On Friday, 27 February 2015 at 14:02:58 UTC, Andrei Alexandrescu wrote:
Safety is good to have, and the simple litmus test is if you slap @safe: at the top of all modules and you use no @trusted (or of course use it correctly), you should have memory safety, guaranteed.

A feature that is safe except for certain constructs is undesirable.

It seems like you're agreeing with my general idea of "going the whole hog".

Generally having a large number of corner cases that require special language constructs to address is a Bad Sign.

But D inherits C's separate compilation model.

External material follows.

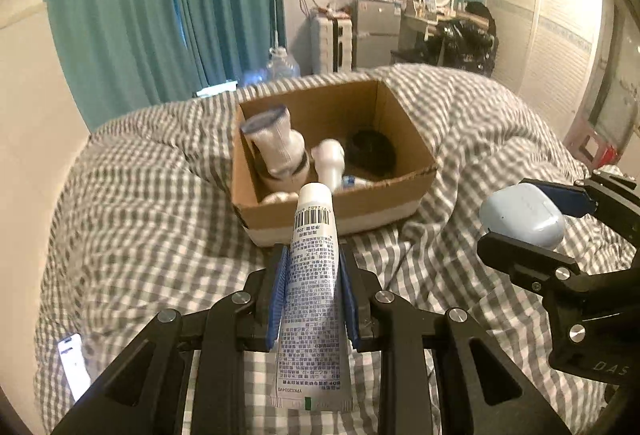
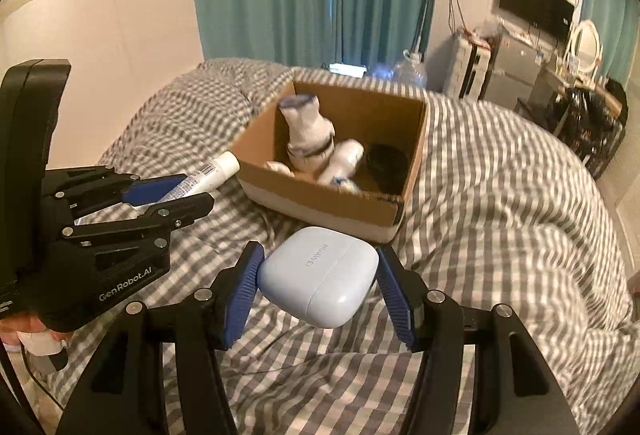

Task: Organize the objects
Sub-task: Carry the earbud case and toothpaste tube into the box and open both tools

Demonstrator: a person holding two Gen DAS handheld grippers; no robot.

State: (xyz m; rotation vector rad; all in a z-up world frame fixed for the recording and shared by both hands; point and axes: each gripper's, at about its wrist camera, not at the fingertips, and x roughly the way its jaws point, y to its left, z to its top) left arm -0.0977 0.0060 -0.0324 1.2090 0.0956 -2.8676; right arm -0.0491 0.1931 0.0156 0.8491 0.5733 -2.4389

All these cool function and parameter attributes (pure, @safe, return ref, etc.) could be kept hidden and just used and they would Just Work if D didn't have to accommodate separation compilation. From my perspective, the only "Bad Sign" is that D has to navigate the tradeoff between:

* concise function signatures
* accurate communication between functions
* enabling separate compilation

It's like you have to sacrifice one to get the other two. Naturally I'm not keen on this, so I rush to see how far attribute inference for all functions can be taken. Then Dicebot suggests automated .di file generation with statically verified matching binaries:

http://forum.dlang.org/post/otejdbgnhmyvbyaxa...@forum.dlang.org

The point is that I don't feel the ominous burden of a Bad Sign here, because of the inevitability of this conflict.